* Activity
Exact copies of all the lines below are required, with the pictures omitted.

* Records
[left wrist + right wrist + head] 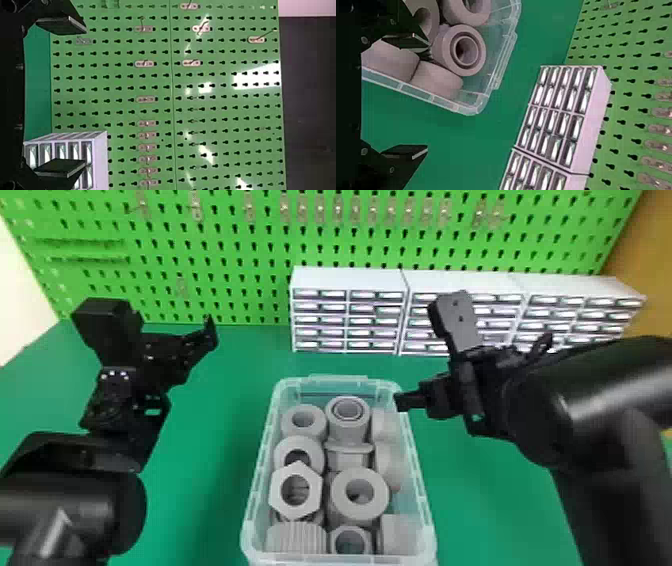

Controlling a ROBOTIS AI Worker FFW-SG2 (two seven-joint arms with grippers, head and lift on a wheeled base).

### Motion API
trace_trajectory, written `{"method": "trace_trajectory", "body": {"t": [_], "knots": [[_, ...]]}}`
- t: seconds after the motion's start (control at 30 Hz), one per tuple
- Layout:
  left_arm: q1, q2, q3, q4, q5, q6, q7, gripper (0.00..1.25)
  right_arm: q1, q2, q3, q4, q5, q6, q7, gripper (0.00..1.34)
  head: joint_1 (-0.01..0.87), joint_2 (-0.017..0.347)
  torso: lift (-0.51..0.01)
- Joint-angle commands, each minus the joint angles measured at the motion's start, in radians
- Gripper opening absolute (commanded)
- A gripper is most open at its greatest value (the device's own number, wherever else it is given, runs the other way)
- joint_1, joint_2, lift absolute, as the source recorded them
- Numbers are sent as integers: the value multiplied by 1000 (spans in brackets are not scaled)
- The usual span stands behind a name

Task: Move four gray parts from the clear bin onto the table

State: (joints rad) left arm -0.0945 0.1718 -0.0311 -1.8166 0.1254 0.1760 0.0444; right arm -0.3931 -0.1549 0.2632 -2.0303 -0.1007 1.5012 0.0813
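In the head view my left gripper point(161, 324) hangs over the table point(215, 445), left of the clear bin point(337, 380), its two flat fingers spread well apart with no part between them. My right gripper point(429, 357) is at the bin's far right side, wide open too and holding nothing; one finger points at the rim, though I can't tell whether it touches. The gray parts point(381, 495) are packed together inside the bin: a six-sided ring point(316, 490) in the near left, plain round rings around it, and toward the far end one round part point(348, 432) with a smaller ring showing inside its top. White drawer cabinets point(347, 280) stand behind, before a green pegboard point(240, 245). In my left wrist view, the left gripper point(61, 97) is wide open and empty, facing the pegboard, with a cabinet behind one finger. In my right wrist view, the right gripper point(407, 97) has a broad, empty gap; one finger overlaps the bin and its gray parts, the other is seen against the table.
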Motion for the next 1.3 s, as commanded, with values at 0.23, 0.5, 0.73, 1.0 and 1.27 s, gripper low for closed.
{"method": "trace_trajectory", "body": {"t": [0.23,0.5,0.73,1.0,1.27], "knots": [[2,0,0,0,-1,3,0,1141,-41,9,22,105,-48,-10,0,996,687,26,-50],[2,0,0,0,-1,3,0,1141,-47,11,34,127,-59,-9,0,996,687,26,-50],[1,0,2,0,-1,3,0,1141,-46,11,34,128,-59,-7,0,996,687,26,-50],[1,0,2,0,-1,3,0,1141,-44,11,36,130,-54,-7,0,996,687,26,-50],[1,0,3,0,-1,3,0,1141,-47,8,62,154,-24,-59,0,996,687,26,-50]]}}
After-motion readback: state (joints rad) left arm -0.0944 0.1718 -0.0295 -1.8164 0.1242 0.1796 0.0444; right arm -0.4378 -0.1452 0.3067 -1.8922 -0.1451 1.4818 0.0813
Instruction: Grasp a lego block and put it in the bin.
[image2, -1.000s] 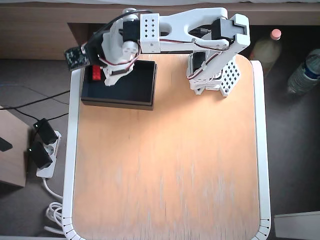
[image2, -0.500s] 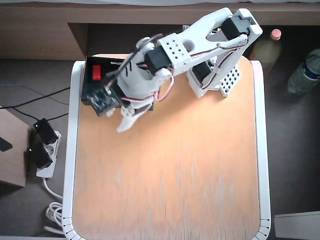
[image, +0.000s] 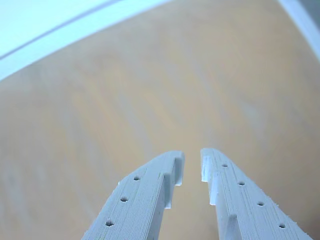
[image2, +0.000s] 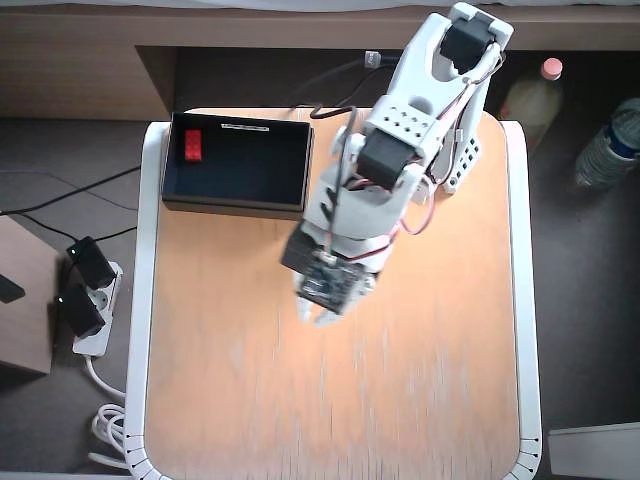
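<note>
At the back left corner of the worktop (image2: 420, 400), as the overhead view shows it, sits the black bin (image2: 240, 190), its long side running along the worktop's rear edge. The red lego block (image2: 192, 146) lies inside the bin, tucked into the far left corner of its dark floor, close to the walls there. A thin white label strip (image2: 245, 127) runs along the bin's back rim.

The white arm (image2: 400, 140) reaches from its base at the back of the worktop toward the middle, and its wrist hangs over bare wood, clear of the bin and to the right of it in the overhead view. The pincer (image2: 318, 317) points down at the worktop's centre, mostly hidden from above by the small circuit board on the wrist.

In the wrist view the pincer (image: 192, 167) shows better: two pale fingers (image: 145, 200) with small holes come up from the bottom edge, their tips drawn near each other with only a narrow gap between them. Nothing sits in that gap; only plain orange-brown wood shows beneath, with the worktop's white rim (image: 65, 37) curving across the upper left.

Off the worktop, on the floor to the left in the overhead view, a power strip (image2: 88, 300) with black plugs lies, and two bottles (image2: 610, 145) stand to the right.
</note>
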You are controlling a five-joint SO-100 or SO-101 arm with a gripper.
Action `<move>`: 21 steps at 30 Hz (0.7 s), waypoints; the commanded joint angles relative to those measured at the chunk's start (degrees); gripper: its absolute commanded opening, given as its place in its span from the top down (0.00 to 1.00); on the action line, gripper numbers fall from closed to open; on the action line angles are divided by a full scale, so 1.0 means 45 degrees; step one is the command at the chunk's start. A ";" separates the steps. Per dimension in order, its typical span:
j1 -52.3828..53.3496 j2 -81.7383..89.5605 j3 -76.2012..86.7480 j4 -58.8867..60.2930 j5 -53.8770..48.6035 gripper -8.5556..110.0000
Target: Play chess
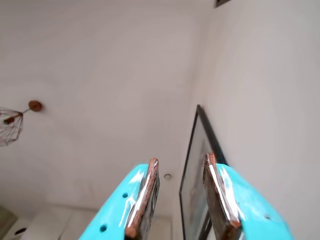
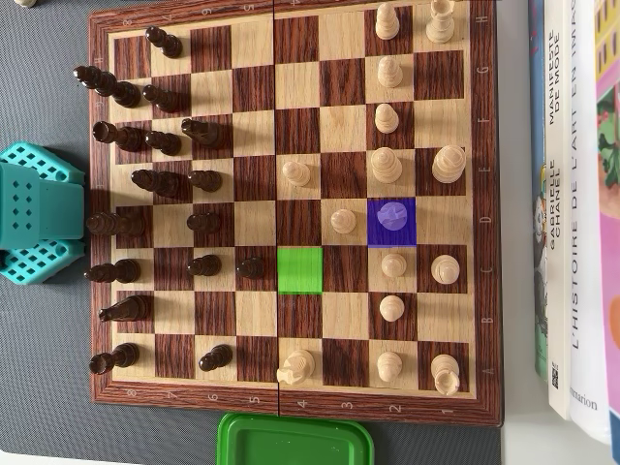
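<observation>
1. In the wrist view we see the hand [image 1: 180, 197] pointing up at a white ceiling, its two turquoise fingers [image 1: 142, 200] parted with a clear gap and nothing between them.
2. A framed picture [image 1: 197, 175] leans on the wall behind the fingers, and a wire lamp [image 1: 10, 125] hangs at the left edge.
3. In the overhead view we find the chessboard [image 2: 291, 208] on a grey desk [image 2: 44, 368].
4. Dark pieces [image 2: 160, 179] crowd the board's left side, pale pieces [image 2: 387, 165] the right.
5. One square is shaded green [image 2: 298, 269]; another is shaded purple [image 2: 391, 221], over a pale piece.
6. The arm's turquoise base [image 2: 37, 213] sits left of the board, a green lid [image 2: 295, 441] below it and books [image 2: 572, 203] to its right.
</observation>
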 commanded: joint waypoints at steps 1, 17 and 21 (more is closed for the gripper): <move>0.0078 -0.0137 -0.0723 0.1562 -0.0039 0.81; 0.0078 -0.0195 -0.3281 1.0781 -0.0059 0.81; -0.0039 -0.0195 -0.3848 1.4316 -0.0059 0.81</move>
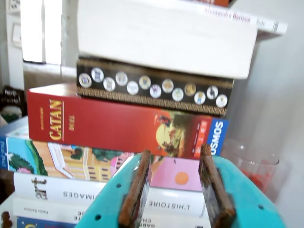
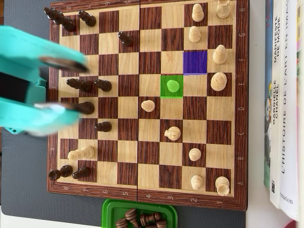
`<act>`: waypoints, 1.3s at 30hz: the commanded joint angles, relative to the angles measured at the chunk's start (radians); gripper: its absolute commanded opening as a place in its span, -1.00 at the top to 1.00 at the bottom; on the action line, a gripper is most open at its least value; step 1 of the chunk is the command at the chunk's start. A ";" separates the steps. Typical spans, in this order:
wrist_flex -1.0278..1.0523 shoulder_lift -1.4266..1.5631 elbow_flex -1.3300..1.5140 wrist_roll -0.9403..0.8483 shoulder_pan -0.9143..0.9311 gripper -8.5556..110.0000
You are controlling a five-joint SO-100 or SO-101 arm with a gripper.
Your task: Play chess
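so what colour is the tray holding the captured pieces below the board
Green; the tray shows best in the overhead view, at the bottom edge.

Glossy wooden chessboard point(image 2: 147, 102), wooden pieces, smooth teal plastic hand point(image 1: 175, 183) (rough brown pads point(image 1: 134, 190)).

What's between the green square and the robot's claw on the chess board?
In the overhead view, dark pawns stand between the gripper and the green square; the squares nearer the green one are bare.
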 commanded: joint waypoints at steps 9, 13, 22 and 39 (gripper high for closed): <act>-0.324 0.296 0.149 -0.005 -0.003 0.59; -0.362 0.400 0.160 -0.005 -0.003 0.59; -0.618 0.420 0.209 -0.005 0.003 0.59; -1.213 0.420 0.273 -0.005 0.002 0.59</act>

* Task response
[left wrist + right wrist + head] 

Controlling a ROBOTIS AI Worker FFW-SG2 (two seven-joint arms with grippers, head and lift on a wheeled base).

### Motion API
trace_trajectory, written `{"method": "trace_trajectory", "body": {"t": [_], "knots": [[_, ...]]}}`
- t: seconds after the motion's start (control at 30 Hz), one per tuple
- Layout:
  left_arm: q1, q2, q3, q4, q5, q6, q7, gripper (0.00..1.25)
  right_arm: q1, q2, q3, q4, q5, q6, q7, gripper (0.00..1.34)
  head: joint_1 (-0.01..0.87), joint_2 (-0.017..0.347)
  torso: lift (-0.51..0.01)
- Joint-angle commands, each minus the joint angles measured at the motion's start, in radians
- Gripper opening absolute (commanded)
- A gripper is most open at its greatest value (the device's own number, wherever else it is given, runs the other way)
- joint_1, joint_2, lift absolute, as the source recorded them
- Numbers are sent as integers: the value multiplied by 1000 (spans in brackets are not scaled)
- The usual span stands behind a name

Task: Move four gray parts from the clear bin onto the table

State: (joints rad) left arm -0.0945 0.1718 -0.0311 -1.8166 0.1254 0.1760 0.0444; right arm -0.3931 -0.1549 0.2632 -2.0303 -0.1007 1.5012 0.0813
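In the head view my left gripper point(161, 324) hangs over the table point(215, 445), left of the clear bin point(337, 380), its two flat fingers spread well apart with no part between them. My right gripper point(429, 357) is at the bin's far right side, wide open too and holding nothing; one finger points at the rim, though I can't tell whether it touches. The gray parts point(381, 495) are packed together inside the bin: a six-sided ring point(316, 490) in the near left, plain round rings around it, and toward the far end one round part point(348, 432) with a smaller ring showing inside its top. White drawer cabinets point(347, 280) stand behind, before a green pegboard point(240, 245). In my left wrist view, the left gripper point(61, 97) is wide open and empty, facing the pegboard, with a cabinet behind one finger. In my right wrist view, the right gripper point(407, 97) has a broad, empty gap; one finger overlaps the bin and its gray parts, the other is seen against the table.
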Motion for the next 1.3 s, as commanded, with values at 0.23, 0.5, 0.73, 1.0 and 1.27 s, gripper low for closed.
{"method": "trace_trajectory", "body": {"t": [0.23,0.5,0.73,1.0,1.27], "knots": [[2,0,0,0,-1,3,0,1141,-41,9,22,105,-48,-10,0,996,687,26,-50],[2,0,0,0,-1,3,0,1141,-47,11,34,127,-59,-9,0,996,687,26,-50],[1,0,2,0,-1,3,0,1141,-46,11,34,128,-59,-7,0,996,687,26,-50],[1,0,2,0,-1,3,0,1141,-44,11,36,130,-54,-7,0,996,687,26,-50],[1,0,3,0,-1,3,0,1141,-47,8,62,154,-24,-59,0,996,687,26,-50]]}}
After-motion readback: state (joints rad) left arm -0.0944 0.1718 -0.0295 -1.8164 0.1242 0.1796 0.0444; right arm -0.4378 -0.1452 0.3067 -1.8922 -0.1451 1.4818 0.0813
Instruction: Grasp a lego block and put it in the bin.
[image2, -1.000s] 
[image2, -0.500s] 
[image, +0.000s] 
[image2, +0.000s] 
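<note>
At the back left corner of the worktop (image2: 420, 400), as the overhead view shows it, sits the black bin (image2: 240, 190), its long side running along the worktop's rear edge. The red lego block (image2: 192, 146) lies inside the bin, tucked into the far left corner of its dark floor, close to the walls there. A thin white label strip (image2: 245, 127) runs along the bin's back rim.

The white arm (image2: 400, 140) reaches from its base at the back of the worktop toward the middle, and its wrist hangs over bare wood, clear of the bin and to the right of it in the overhead view. The pincer (image2: 318, 317) points down at the worktop's centre, mostly hidden from above by the small circuit board on the wrist.

In the wrist view the pincer (image: 192, 167) shows better: two pale fingers (image: 145, 200) with small holes come up from the bottom edge, their tips drawn near each other with only a narrow gap between them. Nothing sits in that gap; only plain orange-brown wood shows beneath, with the worktop's white rim (image: 65, 37) curving across the upper left.

Off the worktop, on the floor to the left in the overhead view, a power strip (image2: 88, 300) with black plugs lies, and two bottles (image2: 610, 145) stand to the right.
</note>
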You are controlling a five-joint SO-100 or SO-101 arm with a gripper.
Action `<move>`: 21 steps at 30 Hz (0.7 s), waypoints; the commanded joint angles relative to those measured at the chunk's start (degrees); gripper: its absolute commanded opening, given as its place in its span from the top down (0.00 to 1.00); on the action line, gripper numbers fall from closed to open; on the action line angles are divided by a full scale, so 1.0 means 45 degrees; step one is the command at the chunk's start. A ";" separates the steps. Per dimension in order, its typical span:
j1 -52.3828..53.3496 j2 -81.7383..89.5605 j3 -76.2012..86.7480 j4 -58.8867..60.2930 j5 -53.8770..48.6035 gripper -8.5556..110.0000
Target: Play chess
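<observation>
1. In the wrist view we see the hand [image 1: 180, 197] pointing up at a white ceiling, its two turquoise fingers [image 1: 142, 200] parted with a clear gap and nothing between them.
2. A framed picture [image 1: 197, 175] leans on the wall behind the fingers, and a wire lamp [image 1: 10, 125] hangs at the left edge.
3. In the overhead view we find the chessboard [image 2: 291, 208] on a grey desk [image 2: 44, 368].
4. Dark pieces [image 2: 160, 179] crowd the board's left side, pale pieces [image 2: 387, 165] the right.
5. One square is shaded green [image 2: 298, 269]; another is shaded purple [image 2: 391, 221], over a pale piece.
6. The arm's turquoise base [image 2: 37, 213] sits left of the board, a green lid [image 2: 295, 441] below it and books [image 2: 572, 203] to its right.
</observation>
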 commanded: joint waypoints at steps 1, 17 and 21 (more is closed for the gripper): <move>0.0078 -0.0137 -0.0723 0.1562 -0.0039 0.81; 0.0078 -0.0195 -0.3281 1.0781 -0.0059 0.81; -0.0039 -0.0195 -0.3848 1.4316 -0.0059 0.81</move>
`<act>`: waypoints, 1.3s at 30hz: the commanded joint angles, relative to the angles measured at the chunk's start (radians); gripper: its absolute commanded opening as a place in its span, -1.00 at the top to 1.00 at the bottom; on the action line, a gripper is most open at its least value; step 1 of the chunk is the command at the chunk's start. A ";" separates the steps. Typical spans, in this order:
wrist_flex -1.0278..1.0523 shoulder_lift -1.4266..1.5631 elbow_flex -1.3300..1.5140 wrist_roll -0.9403..0.8483 shoulder_pan -0.9143..0.9311 gripper -8.5556..110.0000
You are controlling a five-joint SO-100 or SO-101 arm with a gripper.
Your task: Play chess
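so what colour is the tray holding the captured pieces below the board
Green; the tray shows best in the overhead view, at the bottom edge.

Glossy wooden chessboard point(image 2: 147, 102), wooden pieces, smooth teal plastic hand point(image 1: 175, 183) (rough brown pads point(image 1: 134, 190)).

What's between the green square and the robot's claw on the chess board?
In the overhead view, dark pawns stand between the gripper and the green square; the squares nearer the green one are bare.
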 commanded: joint waypoints at steps 9, 13, 22 and 39 (gripper high for closed): <act>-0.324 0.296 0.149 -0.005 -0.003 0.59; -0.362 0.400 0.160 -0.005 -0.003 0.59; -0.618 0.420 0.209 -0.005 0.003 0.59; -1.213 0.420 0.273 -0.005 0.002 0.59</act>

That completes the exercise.